A man who had expressed such views as these at the most renowned tables of France and England was not likely to forget his principles in the United States. Accordingly, he arose early, as we have seen, on the morning after his arrival, and forced an astonished waiter to marshal him to the kitchen, and introduce him to the cook. The cook of the Granite Hotel at that time was a round, red-lipped Italian, an artist and enthusiast, but whose temper had been much tried by lack of appreciation; and, although his salary was good, he contemplated throwing it over, abandoning the Yankee nation to its fate, and seeking some more congenial field. Balder, who, when the mood was on him, could wield a tongue persuasive as Richard the Third's, talked to this man, and in seven minutes had won his whole heart. The immediate result was a delectable breakfast, but the sequel was a triumph indeed. It seems that the æsthetic Italian had for several days been watching over a brace of plump, truffled partridges. This day they had reached perfection, and were to have been eaten by no less a person than the cook himself. These cherished birds did he now actually offer to make over to his eloquent and sympathetic acquaintance. Balder was deeply moved, and accepted the gift on one condition,—that the donor should share the feast! "When a man serves me up his own heart,—truffled, too,—he must help me eat it," he said, with emotion. The condition imposed was, after faint resistance, agreed to; the other episodes of the bill of fare were decided upon, and the Italian and the Scandinavian were to dine together that afternoon.
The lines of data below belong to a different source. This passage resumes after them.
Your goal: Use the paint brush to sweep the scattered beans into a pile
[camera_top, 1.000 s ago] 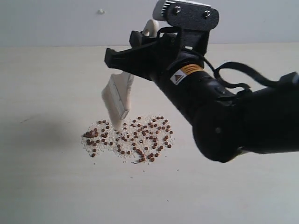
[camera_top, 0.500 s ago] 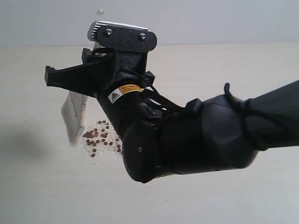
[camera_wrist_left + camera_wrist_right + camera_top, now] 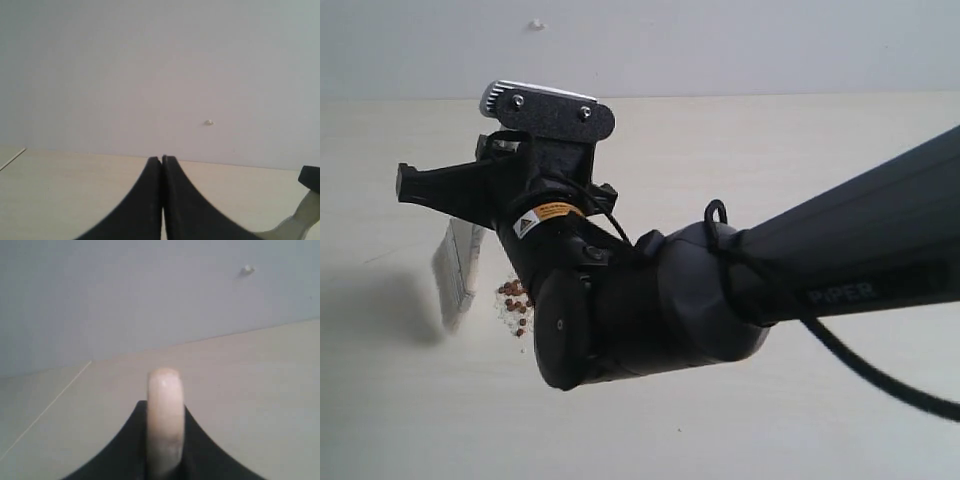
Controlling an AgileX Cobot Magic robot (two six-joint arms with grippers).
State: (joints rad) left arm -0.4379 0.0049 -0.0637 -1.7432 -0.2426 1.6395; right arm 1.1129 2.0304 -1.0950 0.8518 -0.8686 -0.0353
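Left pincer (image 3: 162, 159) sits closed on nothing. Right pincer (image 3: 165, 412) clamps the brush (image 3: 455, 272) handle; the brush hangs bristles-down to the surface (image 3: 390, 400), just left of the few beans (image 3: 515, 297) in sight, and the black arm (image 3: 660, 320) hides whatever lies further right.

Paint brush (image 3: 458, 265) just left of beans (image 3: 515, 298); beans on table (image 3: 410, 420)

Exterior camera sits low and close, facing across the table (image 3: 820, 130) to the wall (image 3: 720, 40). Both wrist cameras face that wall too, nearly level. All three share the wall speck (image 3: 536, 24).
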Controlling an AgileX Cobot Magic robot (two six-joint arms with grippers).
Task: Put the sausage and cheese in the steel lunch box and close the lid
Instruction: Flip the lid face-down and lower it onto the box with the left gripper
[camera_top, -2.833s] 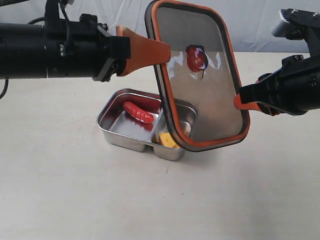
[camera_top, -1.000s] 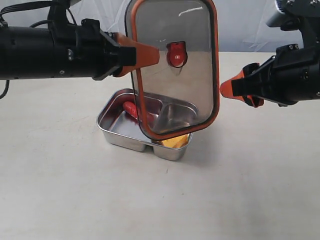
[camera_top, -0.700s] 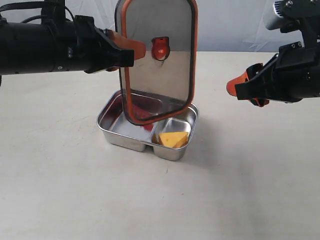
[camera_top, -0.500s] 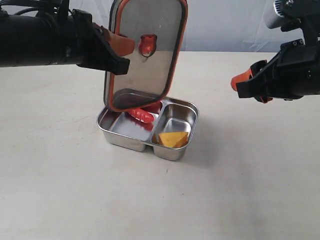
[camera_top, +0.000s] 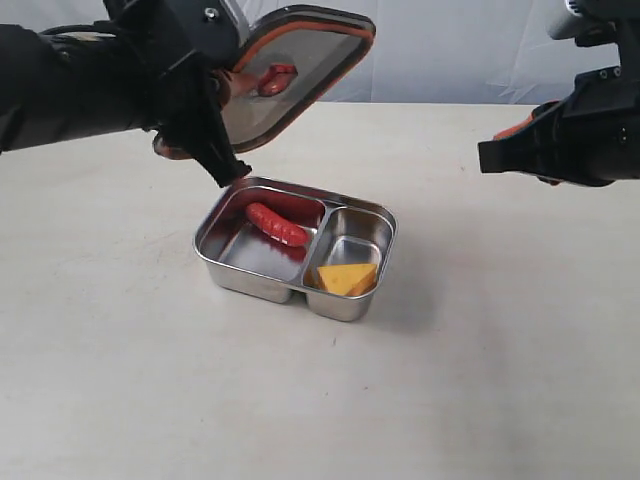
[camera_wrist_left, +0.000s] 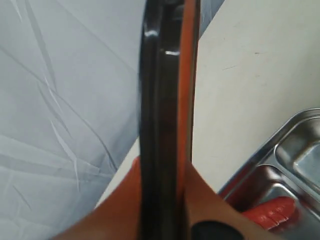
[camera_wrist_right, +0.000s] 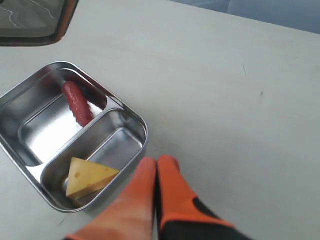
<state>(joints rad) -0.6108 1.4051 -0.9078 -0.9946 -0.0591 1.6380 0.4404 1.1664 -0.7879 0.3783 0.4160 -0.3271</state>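
Up at left, over table (camera_top: 100, 350): left gripper (camera_top: 222, 86) pinched narrowly on one edge of lid (camera_top: 295, 55), held tilted with orange seal and valve facing down, clear of box (camera_top: 232, 278) and not yet squarely over it. Judged stiff, light and slick, so apt to swivel in an edge pinch; best gripped mid-rim, lowered flat, then pressed down all round to seat seal. Below, at centre: sausage (camera_top: 277, 224) lying in large compartment, cheese (camera_top: 346, 277) in small one, both loose and, by the look, low enough to pass under lid. Further right, well apart from box: right gripper (camera_wrist_right: 156, 167) shut tight, holding nothing. Hard to read: left fingertips mostly masked by arm in exterior view; left wrist view filled by lid seen edge-on, showing only a corner of box and one end of sausage; exactly which edge is held, cannot tell.
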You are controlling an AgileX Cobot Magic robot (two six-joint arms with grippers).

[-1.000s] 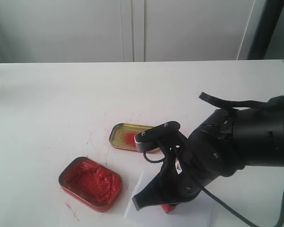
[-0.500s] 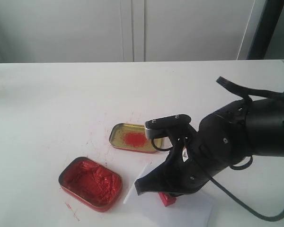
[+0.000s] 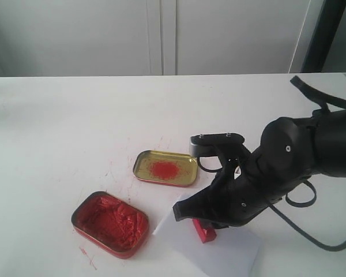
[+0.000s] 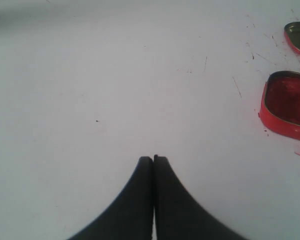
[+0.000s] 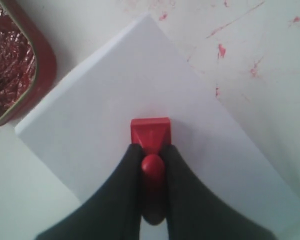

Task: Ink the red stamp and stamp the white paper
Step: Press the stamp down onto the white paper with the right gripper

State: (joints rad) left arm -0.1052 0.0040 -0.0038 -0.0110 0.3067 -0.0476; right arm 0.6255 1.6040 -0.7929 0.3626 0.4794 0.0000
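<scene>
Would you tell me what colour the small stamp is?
The stamp is red, clearest in the right wrist view.

1. The white paper (image 3: 233, 254) lies flat on the table (image 3: 69, 121).
2. My right gripper (image 3: 197, 218) hangs low over the paper, tips pointing down.
3. The red stamp (image 3: 203, 231) projects from the gripper tips, its block end at the paper's surface. I cannot confirm contact.
4. A red-filled oval tin (image 3: 111, 224) stands just left of the paper.
5. A gold tin (image 3: 164, 168) with a red smear stands near the paper, beyond its far corner.
</scene>
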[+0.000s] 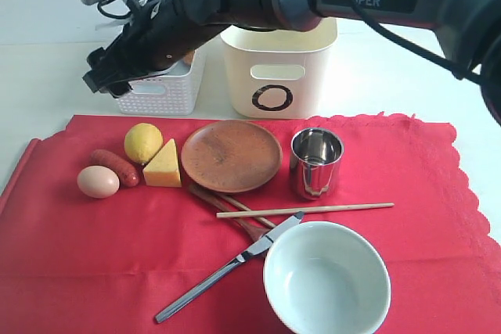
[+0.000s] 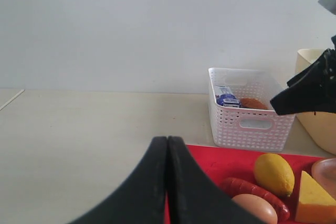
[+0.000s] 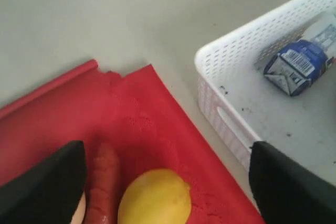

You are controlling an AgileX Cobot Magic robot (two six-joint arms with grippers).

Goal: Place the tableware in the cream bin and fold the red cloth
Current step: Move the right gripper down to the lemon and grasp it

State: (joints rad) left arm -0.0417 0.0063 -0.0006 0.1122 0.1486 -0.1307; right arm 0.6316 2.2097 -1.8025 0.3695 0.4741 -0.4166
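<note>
The red cloth (image 1: pixel 78 256) lies spread flat. On it sit the brown plate (image 1: pixel 232 156), the steel cup (image 1: pixel 316 162), the pale bowl (image 1: pixel 326 278), the knife (image 1: pixel 227 269), a chopstick (image 1: pixel 305 210) and the brown spoon handle (image 1: pixel 223 202). The cream bin (image 1: pixel 279 68) stands behind the cloth. My right gripper (image 1: pixel 106 82) has reached across to the far left and hangs open above the lemon (image 3: pixel 155 198), holding nothing. The left gripper (image 2: pixel 168 139) is shut and empty, off the cloth's left edge and out of the exterior view.
A white lattice basket (image 1: pixel 160 87) holding a packet (image 3: pixel 296 66) stands left of the bin, right behind the right gripper. Sausage (image 1: pixel 116 167), egg (image 1: pixel 98 181) and cheese wedge (image 1: pixel 163 165) lie beside the lemon on the cloth's left part.
</note>
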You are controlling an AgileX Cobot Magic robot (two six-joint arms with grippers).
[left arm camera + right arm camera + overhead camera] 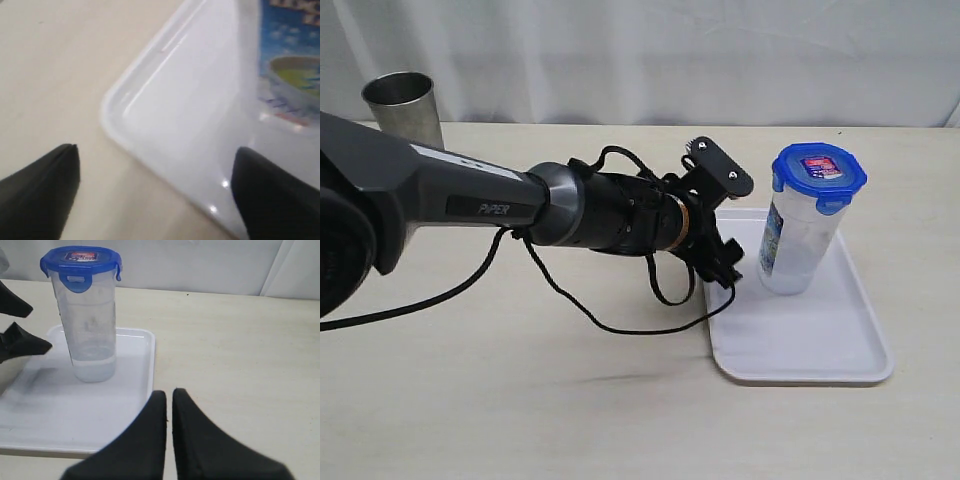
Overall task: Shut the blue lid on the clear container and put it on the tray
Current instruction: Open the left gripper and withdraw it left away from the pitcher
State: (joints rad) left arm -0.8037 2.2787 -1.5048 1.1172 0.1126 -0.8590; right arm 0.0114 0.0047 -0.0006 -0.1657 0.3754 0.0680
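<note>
The clear container (795, 235) stands upright on the white tray (820, 345), toward its far half. The blue lid (818, 172) sits on top of it with its flaps down. My left gripper (728, 262) hovers at the tray's left edge, just left of the container and apart from it, open and empty. In the left wrist view the left gripper (155, 150) spans the tray's corner (130, 105), with the container's label (290, 65) to one side. My right gripper (169, 392) is shut on nothing, low over bare table beside the tray (60, 410), facing the container (90, 325) and lid (80, 262).
A steel cup (402, 105) stands at the table's far left. The left arm's black cable (570, 300) loops down onto the table under the wrist. A white curtain hangs behind the table. My right arm is out of the exterior view.
</note>
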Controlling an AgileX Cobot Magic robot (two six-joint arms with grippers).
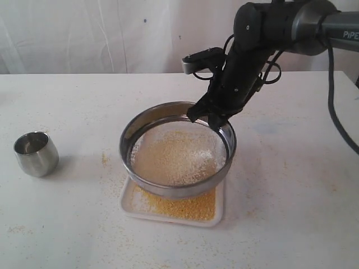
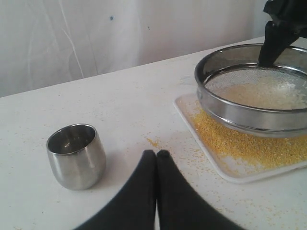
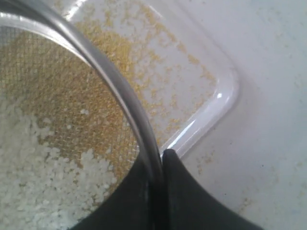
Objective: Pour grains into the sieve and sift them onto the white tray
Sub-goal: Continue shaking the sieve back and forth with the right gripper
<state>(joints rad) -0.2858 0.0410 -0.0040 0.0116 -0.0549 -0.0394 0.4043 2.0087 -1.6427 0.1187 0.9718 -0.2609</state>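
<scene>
Right gripper pinched shut on sieve rim; sieve held raised, white tray directly below gripper. Pale coarse grains retained on mesh, yellow fines on tray. Left gripper closed, empty, steel cup just beside. Sifting judged best done by short level shakes, sieve centred over tray, worktop spill avoided. "PIPE" read on right arm, cut at edge.
</scene>
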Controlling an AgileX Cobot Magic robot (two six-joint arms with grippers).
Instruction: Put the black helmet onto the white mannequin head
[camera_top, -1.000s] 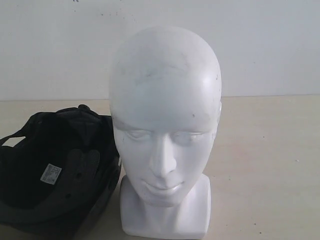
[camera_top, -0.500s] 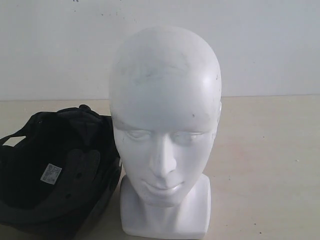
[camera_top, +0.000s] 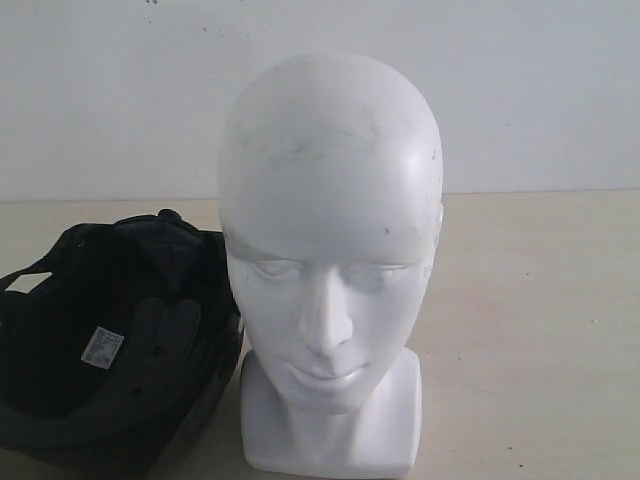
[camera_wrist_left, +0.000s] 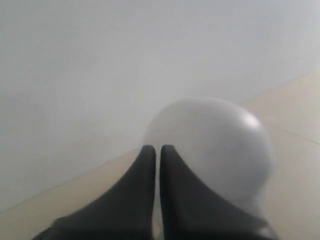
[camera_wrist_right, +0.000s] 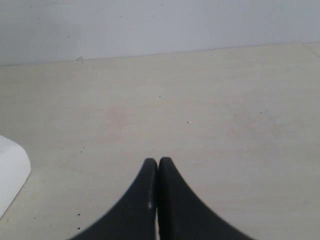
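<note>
Helmet (camera_top: 110, 350) is being rested lining-up toward the desk's (camera_top: 530, 330) left edge, just beside the upright white mannequin head (camera_top: 330, 260), probably awaiting pickup. Left tool (camera_wrist_left: 157, 152) and right tool (camera_wrist_right: 158, 165) are being held clenched, empty.

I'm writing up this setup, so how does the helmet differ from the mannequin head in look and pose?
Colour: the helmet is matte black, the head glossy white with faint scuffs. Pose: the helmet lies tipped, its padded inside and a white label showing; the head stands upright on its neck base, facing the exterior camera. Both rest side by side on the pale table.
</note>
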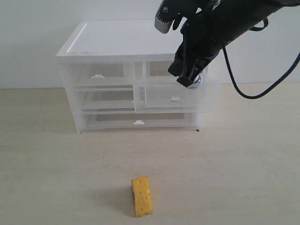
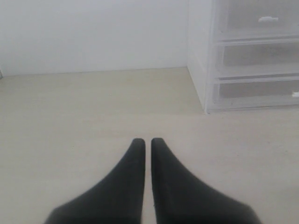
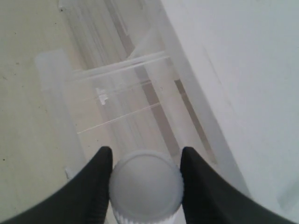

It still lacked something of the dinner-hour when Mr. Helwyse came out through the dark passage-way of the Beacon Hill Bank, and paused for a few moments on the threshold, looking up and down the street. Against the dark background he made a handsome picture,—tall, gallant, unique. The May sunshine, falling, athwart the face of the gloomy old building, was glad to light up the waves of his beard and hair, and to cast the shadow of his hat-brim over his forehead and eyes. The picture stays just long enough to fix itself in the memory, and then the young man goes lightly down the worn steps, and is lost along the crowded street. Such as he is now, we shall not see him standing in that dark frame again!